▶ Exercise prompt
The records that follow should be retyped word for word.
+++ Source material +++
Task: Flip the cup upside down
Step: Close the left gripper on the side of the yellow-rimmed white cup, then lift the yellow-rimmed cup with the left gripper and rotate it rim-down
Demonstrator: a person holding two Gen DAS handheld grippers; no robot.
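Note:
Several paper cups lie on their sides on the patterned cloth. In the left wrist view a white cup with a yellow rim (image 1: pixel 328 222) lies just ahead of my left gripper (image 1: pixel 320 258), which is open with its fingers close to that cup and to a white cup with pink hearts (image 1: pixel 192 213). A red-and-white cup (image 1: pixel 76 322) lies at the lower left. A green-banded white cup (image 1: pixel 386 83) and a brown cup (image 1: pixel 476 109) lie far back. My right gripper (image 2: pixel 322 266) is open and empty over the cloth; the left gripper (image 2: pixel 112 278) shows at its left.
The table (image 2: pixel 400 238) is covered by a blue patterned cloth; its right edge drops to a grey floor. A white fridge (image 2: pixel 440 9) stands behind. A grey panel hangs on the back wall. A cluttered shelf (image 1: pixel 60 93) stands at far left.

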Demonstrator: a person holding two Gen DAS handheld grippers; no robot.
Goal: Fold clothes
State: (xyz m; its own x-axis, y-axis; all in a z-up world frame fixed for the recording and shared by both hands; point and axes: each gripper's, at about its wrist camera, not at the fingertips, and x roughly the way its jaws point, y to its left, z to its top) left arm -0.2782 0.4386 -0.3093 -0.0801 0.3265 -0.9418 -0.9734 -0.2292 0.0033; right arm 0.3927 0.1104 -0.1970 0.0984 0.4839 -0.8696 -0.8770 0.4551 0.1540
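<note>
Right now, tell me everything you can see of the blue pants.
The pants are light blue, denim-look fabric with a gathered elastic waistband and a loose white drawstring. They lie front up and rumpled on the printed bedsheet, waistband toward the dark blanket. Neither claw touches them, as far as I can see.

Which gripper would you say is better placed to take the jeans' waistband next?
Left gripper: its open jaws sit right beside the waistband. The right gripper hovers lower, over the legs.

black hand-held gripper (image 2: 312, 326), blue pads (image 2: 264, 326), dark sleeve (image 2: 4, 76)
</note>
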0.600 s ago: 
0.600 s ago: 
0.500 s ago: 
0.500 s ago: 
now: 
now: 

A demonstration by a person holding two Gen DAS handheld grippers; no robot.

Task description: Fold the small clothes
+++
▶ Response box
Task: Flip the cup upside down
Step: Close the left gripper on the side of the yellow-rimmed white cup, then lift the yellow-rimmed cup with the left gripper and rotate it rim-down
Demonstrator: a person holding two Gen DAS handheld grippers; no robot.
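Note:
Several paper cups lie on their sides on the patterned cloth. In the left wrist view a white cup with a yellow rim (image 1: pixel 328 222) lies just ahead of my left gripper (image 1: pixel 320 258), which is open with its fingers close to that cup and to a white cup with pink hearts (image 1: pixel 192 213). A red-and-white cup (image 1: pixel 76 322) lies at the lower left. A green-banded white cup (image 1: pixel 386 83) and a brown cup (image 1: pixel 476 109) lie far back. My right gripper (image 2: pixel 322 266) is open and empty over the cloth; the left gripper (image 2: pixel 112 278) shows at its left.
The table (image 2: pixel 400 238) is covered by a blue patterned cloth; its right edge drops to a grey floor. A white fridge (image 2: pixel 440 9) stands behind. A grey panel hangs on the back wall. A cluttered shelf (image 1: pixel 60 93) stands at far left.
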
Demonstrator: a person holding two Gen DAS handheld grippers; no robot.
Goal: Fold clothes
State: (xyz m; its own x-axis, y-axis; all in a z-up world frame fixed for the recording and shared by both hands; point and axes: each gripper's, at about its wrist camera, not at the fingertips, and x roughly the way its jaws point, y to its left, z to its top) left arm -0.2782 0.4386 -0.3093 -0.0801 0.3265 -0.9418 -0.9734 -0.2292 0.0033; right arm 0.3927 0.1104 -0.1970 0.0984 0.4839 -0.8696 -0.8770 0.4551 0.1540
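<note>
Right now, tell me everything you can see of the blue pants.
The pants are light blue, denim-look fabric with a gathered elastic waistband and a loose white drawstring. They lie front up and rumpled on the printed bedsheet, waistband toward the dark blanket. Neither claw touches them, as far as I can see.

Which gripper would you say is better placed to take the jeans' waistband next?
Left gripper: its open jaws sit right beside the waistband. The right gripper hovers lower, over the legs.

black hand-held gripper (image 2: 312, 326), blue pads (image 2: 264, 326), dark sleeve (image 2: 4, 76)
</note>
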0.600 s ago: 
0.600 s ago: 
0.500 s ago: 
0.500 s ago: 
now: 
now: 

A demonstration by a person holding two Gen DAS handheld grippers; no robot.

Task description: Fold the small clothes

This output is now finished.